— Task details —
Please copy out all the data. Every detail stays the same.

[Data entries]
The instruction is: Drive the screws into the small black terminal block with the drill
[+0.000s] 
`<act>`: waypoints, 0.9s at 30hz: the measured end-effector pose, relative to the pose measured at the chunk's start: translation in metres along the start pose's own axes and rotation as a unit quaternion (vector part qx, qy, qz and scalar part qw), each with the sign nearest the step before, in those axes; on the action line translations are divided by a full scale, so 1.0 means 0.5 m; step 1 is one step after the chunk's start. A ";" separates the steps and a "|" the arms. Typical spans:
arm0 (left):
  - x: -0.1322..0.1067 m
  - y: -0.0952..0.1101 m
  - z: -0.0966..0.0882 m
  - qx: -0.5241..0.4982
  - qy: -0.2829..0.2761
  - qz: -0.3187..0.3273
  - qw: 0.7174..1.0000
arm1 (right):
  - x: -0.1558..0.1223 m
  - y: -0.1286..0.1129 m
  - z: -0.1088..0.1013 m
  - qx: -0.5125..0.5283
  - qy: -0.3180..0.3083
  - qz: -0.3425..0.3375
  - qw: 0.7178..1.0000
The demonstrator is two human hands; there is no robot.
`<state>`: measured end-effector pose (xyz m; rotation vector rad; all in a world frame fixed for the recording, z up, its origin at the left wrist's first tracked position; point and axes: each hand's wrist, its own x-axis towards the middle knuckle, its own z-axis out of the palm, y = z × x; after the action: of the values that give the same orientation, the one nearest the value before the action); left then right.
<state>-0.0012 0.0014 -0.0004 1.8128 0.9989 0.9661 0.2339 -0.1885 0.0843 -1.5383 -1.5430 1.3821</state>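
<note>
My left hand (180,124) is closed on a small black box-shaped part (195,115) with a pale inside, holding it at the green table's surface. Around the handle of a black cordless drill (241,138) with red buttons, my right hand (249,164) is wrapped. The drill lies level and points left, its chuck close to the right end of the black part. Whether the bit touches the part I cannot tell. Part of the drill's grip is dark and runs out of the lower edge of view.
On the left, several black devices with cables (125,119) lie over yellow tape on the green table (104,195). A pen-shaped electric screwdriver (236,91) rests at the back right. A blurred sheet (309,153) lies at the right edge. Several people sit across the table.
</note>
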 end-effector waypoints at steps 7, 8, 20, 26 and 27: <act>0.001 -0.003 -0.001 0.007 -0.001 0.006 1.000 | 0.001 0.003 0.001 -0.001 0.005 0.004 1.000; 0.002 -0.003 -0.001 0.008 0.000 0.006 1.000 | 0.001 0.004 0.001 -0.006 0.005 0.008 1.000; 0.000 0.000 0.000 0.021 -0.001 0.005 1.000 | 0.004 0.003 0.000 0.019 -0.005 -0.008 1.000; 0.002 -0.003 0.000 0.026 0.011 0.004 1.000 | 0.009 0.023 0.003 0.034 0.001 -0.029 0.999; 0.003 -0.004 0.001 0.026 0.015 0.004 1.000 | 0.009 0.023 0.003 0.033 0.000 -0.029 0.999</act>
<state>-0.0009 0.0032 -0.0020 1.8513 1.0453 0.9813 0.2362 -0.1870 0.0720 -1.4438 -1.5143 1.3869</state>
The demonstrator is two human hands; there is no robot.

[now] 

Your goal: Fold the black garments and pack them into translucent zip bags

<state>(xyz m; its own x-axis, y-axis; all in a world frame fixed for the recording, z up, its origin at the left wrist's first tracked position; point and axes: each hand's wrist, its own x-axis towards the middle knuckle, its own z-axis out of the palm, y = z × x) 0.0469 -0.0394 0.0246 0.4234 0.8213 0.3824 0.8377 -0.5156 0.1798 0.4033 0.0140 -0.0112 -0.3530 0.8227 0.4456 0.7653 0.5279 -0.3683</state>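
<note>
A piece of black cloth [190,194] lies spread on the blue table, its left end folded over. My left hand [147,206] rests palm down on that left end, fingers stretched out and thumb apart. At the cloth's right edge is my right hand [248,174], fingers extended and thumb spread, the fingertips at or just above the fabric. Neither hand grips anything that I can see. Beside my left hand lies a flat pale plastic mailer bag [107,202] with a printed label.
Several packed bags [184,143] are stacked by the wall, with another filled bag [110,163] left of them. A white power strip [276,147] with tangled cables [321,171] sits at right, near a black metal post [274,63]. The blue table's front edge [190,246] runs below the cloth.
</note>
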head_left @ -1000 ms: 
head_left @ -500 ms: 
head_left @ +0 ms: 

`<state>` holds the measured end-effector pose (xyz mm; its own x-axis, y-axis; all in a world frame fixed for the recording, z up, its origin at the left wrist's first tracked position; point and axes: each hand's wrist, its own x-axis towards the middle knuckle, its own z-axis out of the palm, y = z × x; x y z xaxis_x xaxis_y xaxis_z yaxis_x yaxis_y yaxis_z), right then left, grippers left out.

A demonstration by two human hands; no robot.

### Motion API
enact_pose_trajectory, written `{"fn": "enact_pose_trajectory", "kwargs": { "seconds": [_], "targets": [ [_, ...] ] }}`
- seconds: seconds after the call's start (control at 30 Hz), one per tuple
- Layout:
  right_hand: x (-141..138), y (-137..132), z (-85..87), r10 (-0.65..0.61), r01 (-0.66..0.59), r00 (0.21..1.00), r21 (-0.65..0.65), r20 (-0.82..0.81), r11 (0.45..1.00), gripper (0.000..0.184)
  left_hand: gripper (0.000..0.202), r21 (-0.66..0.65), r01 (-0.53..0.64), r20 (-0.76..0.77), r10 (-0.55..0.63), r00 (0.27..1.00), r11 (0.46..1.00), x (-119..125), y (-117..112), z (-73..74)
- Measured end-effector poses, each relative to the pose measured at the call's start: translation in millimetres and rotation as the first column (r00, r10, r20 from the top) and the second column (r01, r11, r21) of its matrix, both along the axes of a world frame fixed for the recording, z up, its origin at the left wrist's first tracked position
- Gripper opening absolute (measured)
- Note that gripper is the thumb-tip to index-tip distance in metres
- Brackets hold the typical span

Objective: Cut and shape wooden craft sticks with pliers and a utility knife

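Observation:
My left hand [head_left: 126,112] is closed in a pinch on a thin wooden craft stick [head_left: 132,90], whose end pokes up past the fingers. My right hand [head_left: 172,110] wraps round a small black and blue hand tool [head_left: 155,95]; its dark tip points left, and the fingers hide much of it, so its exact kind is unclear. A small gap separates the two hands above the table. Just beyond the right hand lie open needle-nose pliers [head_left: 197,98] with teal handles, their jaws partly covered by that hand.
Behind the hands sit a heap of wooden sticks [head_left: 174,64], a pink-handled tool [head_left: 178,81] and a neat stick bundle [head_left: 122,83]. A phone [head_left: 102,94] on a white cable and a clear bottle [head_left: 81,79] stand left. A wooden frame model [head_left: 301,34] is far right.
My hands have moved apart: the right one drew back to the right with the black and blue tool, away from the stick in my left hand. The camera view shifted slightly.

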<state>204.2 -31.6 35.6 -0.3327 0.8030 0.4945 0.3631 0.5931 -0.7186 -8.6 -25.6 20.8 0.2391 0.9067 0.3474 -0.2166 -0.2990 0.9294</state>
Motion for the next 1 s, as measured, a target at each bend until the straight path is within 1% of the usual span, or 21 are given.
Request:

— Task result —
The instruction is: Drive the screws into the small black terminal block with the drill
[+0.000s] 
`<act>`: waypoints, 0.9s at 30hz: the measured end-effector pose, relative to the pose measured at the chunk's start: translation in metres along the start pose's own axes and rotation as a unit quaternion (vector part qx, qy, qz and scalar part qw), each with the sign nearest the step before, in those axes; on the action line translations are divided by a full scale, so 1.0 means 0.5 m; step 1 is one step after the chunk's start. A ";" separates the steps and a "|" the arms. Typical spans:
arm0 (left):
  - x: -0.1322..0.1067 m
  - y: -0.0952..0.1101 m
  - z: -0.0966..0.0882 m
  - qx: -0.5241..0.4982
  - qy: -0.2829..0.2761
  - qz: -0.3187..0.3273
  - qw: 0.7174..1.0000
arm1 (right):
  - x: -0.1558..0.1223 m
  - y: -0.1286..0.1129 m
  - z: -0.1088..0.1013 m
  - qx: -0.5125..0.5283
  - qy: -0.3180..0.3083
  - qz: -0.3425..0.3375
  - qw: 0.7178..1.0000
The demonstrator is two human hands; there is no robot.
`<state>`: measured end-effector pose (xyz m; rotation vector rad; all in a world frame fixed for the recording, z up, its origin at the left wrist's first tracked position; point and axes: each hand's wrist, its own x-axis towards the middle knuckle, its own z-axis out of the palm, y = z × x; after the action: of the values that give the same orientation, the one nearest the value before the action); left then right.
<state>-0.0012 0.0014 -0.0004 1.8128 0.9989 0.9661 0.2339 -0.1885 0.0843 -1.5383 -1.5430 1.3821</state>
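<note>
My left hand (180,124) is closed on a small black box-shaped part (195,115) with a pale inside, holding it at the green table's surface. Around the handle of a black cordless drill (241,138) with red buttons, my right hand (249,164) is wrapped. The drill lies level and points left, its chuck close to the right end of the black part. Whether the bit touches the part I cannot tell. Part of the drill's grip is dark and runs out of the lower edge of view.
On the left, several black devices with cables (125,119) lie over yellow tape on the green table (104,195). A pen-shaped electric screwdriver (236,91) rests at the back right. A blurred sheet (309,153) lies at the right edge. Several people sit across the table.
</note>
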 end-effector waypoints at steps 7, 8, 20, 26 and 27: <act>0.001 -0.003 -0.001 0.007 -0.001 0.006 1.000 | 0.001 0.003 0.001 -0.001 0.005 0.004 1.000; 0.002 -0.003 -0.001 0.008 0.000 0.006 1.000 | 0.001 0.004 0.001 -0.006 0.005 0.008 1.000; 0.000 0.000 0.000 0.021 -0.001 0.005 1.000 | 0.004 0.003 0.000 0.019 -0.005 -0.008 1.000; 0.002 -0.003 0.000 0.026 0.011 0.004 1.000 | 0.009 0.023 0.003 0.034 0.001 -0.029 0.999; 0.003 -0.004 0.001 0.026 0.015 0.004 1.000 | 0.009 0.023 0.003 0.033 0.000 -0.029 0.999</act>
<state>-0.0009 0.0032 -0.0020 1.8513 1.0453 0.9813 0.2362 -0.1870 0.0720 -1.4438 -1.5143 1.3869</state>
The demonstrator is two human hands; there is no robot.

[now] 

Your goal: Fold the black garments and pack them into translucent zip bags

<state>(xyz m; its own x-axis, y-axis; all in a world frame fixed for the recording, z up, its origin at the left wrist's first tracked position; point and axes: each hand's wrist, its own x-axis towards the middle knuckle, its own z-axis out of the palm, y = z × x) 0.0469 -0.0394 0.0246 0.4234 0.8213 0.3824 0.8377 -0.5156 0.1798 0.4033 0.0140 -0.0112 -0.3530 0.8227 0.4456 0.7653 0.5279 -0.3683</state>
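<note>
A piece of black cloth [190,194] lies spread on the blue table, its left end folded over. My left hand [147,206] rests palm down on that left end, fingers stretched out and thumb apart. At the cloth's right edge is my right hand [248,174], fingers extended and thumb spread, the fingertips at or just above the fabric. Neither hand grips anything that I can see. Beside my left hand lies a flat pale plastic mailer bag [107,202] with a printed label.
Several packed bags [184,143] are stacked by the wall, with another filled bag [110,163] left of them. A white power strip [276,147] with tangled cables [321,171] sits at right, near a black metal post [274,63]. The blue table's front edge [190,246] runs below the cloth.
</note>
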head_left @ -1000 ms: 
head_left @ -500 ms: 
head_left @ +0 ms: 

`<state>` holds the measured end-effector pose (xyz mm; its own x-axis, y-axis; all in a world frame fixed for the recording, z up, its origin at the left wrist's first tracked position; point and axes: each hand's wrist, its own x-axis towards the middle knuckle, its own z-axis out of the palm, y = z × x; x y z xaxis_x xaxis_y xaxis_z yaxis_x yaxis_y yaxis_z), right then left, grippers left out.

A demonstration by two human hands; no robot.

### Motion API
enact_pose_trajectory, written `{"fn": "enact_pose_trajectory", "kwargs": { "seconds": [_], "targets": [ [_, ...] ] }}`
- seconds: seconds after the call's start (control at 30 Hz), one per tuple
- Layout:
  right_hand: x (-141..138), y (-137..132), z (-85..87), r10 (-0.65..0.61), r01 (-0.66..0.59), r00 (0.21..1.00), r21 (-0.65..0.65), r20 (-0.82..0.81), r11 (0.45..1.00), gripper (0.000..0.184)
  left_hand: gripper (0.000..0.202), r21 (-0.66..0.65), r01 (-0.53..0.64), r20 (-0.76..0.77), r10 (-0.55..0.63), r00 (0.27..1.00), r11 (0.46..1.00), x (-119..125), y (-117..112), z (-73..74)
- Measured end-effector poses, each relative to the pose measured at the call's start: translation in millimetres and rotation as the first column (r00, r10, r20 from the top) and the second column (r01, r11, r21) of its matrix, both along the axes of a world frame fixed for the recording, z up, its origin at the left wrist's first tracked position
- Gripper opening absolute (measured)
- Note that gripper is the thumb-tip to index-tip distance in metres
- Brackets hold the typical span

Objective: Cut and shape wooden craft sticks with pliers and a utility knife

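Observation:
My left hand [head_left: 126,112] is closed in a pinch on a thin wooden craft stick [head_left: 132,90], whose end pokes up past the fingers. My right hand [head_left: 172,110] wraps round a small black and blue hand tool [head_left: 155,95]; its dark tip points left, and the fingers hide much of it, so its exact kind is unclear. A small gap separates the two hands above the table. Just beyond the right hand lie open needle-nose pliers [head_left: 197,98] with teal handles, their jaws partly covered by that hand.
Behind the hands sit a heap of wooden sticks [head_left: 174,64], a pink-handled tool [head_left: 178,81] and a neat stick bundle [head_left: 122,83]. A phone [head_left: 102,94] on a white cable and a clear bottle [head_left: 81,79] stand left. A wooden frame model [head_left: 301,34] is far right.
My hands have moved apart: the right one drew back to the right with the black and blue tool, away from the stick in my left hand. The camera view shifted slightly.
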
<state>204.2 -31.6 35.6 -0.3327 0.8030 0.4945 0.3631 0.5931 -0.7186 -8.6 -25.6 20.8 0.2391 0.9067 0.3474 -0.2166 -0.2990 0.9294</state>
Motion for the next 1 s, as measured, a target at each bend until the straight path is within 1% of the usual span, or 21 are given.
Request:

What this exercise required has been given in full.